In the records below, find each line containing the word "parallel" and copy it.

DATA RECORDS —

<<<<

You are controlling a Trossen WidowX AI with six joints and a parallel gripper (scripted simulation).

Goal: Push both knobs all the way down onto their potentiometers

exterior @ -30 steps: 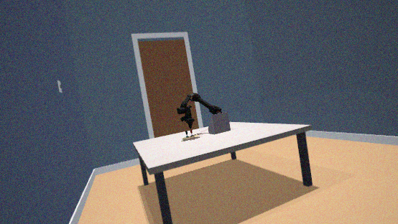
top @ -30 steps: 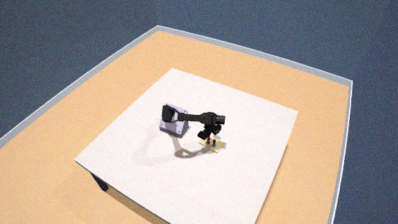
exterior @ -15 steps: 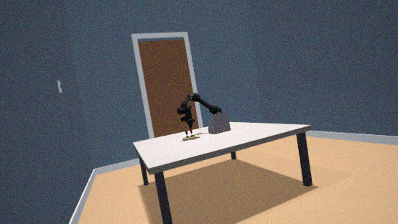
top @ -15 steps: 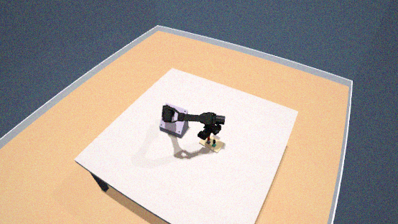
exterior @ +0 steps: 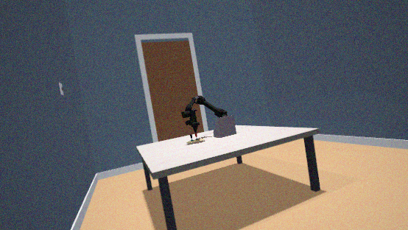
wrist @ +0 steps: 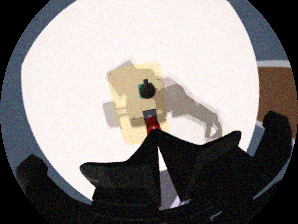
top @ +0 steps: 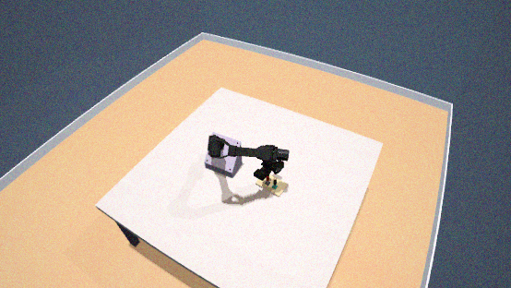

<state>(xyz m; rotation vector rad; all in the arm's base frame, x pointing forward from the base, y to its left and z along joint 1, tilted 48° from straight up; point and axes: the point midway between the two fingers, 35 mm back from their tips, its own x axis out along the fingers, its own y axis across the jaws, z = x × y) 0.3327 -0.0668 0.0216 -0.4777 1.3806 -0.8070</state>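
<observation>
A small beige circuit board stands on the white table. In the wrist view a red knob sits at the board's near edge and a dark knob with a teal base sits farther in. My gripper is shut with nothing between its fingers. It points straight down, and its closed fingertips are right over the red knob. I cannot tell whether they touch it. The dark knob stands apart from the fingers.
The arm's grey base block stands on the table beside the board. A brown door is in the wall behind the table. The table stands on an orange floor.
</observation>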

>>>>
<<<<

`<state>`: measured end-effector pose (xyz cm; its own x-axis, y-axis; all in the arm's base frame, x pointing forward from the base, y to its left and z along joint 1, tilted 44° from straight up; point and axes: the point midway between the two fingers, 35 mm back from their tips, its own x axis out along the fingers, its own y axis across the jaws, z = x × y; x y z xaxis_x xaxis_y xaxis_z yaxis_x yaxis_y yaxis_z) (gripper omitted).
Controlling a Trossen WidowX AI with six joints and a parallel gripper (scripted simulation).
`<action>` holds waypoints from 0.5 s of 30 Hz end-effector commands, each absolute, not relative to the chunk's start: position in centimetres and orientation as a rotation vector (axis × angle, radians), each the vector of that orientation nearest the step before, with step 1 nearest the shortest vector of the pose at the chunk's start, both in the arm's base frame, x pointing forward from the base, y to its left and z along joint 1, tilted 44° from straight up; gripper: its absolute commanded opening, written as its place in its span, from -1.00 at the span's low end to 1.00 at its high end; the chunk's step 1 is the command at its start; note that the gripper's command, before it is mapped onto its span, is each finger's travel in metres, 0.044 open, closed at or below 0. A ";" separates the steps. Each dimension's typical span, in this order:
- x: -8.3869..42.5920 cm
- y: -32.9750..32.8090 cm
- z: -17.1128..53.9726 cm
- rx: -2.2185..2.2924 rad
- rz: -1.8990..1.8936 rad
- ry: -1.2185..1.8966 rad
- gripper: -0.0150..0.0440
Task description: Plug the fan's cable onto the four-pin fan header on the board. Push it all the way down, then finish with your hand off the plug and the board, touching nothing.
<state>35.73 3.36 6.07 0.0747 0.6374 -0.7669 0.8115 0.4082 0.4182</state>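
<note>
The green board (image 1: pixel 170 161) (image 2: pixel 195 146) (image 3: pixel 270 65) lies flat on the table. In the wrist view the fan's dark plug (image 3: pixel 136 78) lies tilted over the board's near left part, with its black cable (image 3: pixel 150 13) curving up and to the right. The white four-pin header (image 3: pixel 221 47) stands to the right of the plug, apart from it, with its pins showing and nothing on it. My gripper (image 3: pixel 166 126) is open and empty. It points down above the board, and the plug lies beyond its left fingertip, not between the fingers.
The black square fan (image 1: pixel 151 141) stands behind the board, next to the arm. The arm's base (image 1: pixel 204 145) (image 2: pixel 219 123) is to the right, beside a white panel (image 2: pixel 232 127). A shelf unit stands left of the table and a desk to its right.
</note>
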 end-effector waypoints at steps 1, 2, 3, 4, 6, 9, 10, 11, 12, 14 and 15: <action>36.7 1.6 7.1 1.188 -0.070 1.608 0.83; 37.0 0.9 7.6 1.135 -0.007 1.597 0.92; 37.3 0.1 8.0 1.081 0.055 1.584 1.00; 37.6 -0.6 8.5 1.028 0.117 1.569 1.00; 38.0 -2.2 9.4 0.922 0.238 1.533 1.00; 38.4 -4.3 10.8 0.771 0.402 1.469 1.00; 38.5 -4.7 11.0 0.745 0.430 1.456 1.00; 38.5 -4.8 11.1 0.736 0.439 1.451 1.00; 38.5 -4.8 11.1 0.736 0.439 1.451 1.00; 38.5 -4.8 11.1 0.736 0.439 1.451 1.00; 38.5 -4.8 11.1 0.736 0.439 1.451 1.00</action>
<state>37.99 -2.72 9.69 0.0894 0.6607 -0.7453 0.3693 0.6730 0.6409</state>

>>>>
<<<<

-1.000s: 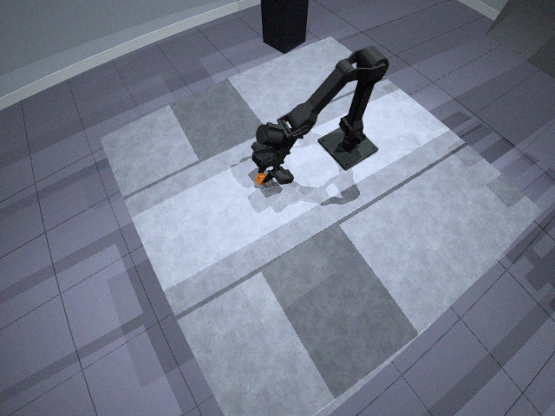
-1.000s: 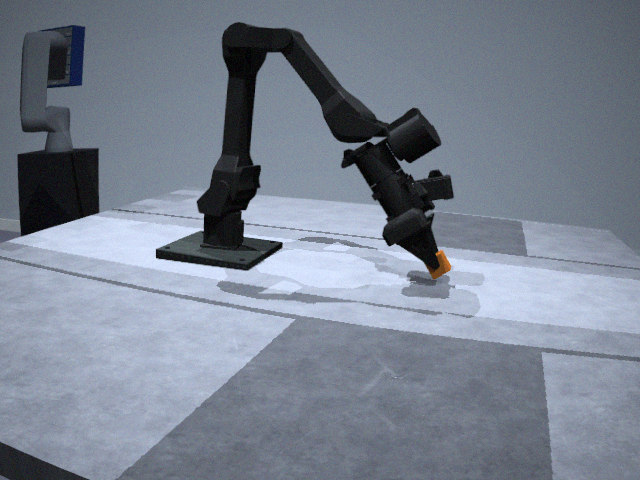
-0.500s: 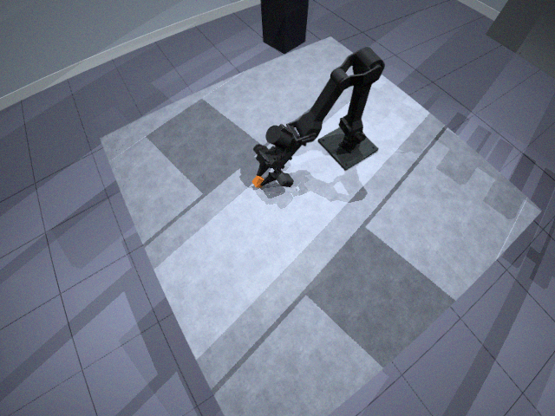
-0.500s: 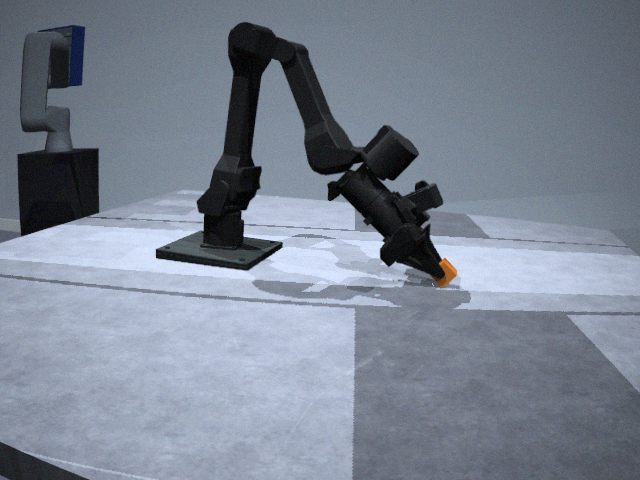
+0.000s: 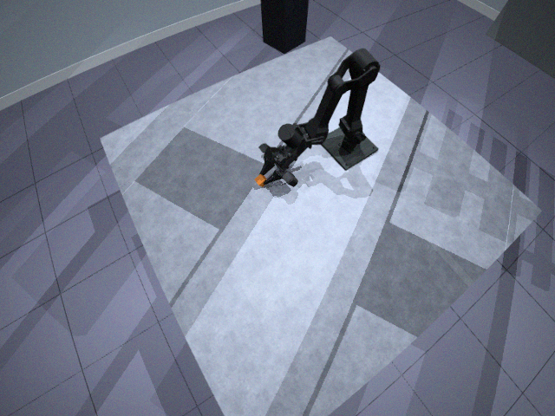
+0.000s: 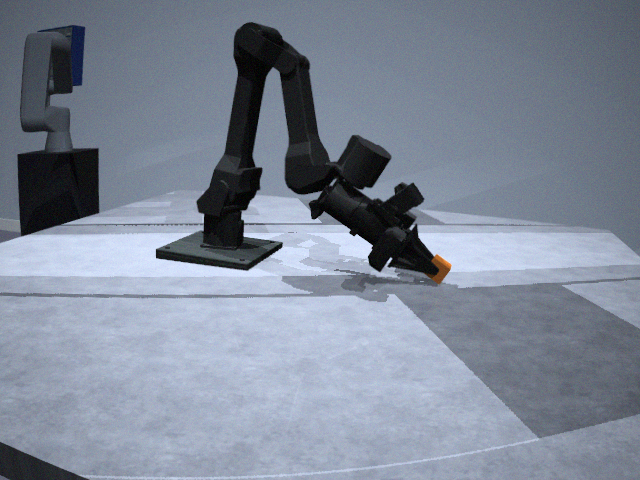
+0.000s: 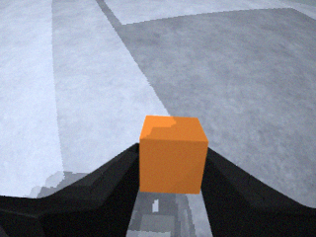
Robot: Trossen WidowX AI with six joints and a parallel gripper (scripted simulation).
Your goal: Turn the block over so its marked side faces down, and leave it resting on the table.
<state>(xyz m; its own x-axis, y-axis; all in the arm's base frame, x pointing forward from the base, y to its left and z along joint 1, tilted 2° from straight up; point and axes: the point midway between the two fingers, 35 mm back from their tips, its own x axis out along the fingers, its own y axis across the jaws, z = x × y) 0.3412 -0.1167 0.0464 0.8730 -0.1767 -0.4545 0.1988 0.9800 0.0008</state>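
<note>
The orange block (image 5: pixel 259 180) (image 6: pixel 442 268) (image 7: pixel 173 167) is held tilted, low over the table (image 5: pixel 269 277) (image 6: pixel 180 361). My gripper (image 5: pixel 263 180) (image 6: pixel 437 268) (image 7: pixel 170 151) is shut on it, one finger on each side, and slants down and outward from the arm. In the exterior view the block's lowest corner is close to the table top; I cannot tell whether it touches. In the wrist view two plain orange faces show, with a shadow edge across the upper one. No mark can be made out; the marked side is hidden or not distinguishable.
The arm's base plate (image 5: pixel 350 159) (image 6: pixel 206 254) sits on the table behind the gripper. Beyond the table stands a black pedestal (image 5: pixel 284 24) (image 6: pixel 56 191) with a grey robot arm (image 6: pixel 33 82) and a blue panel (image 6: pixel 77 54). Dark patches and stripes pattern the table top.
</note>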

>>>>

ANSWER TO THIS TASK —
You are controlling a Trossen WidowX AI with six joints and a parallel gripper (scripted simulation).
Controlling a Trossen WidowX AI with six joints and a parallel gripper (scripted simulation).
Robot: Trossen WidowX AI with six joints and a parallel gripper (scripted simulation).

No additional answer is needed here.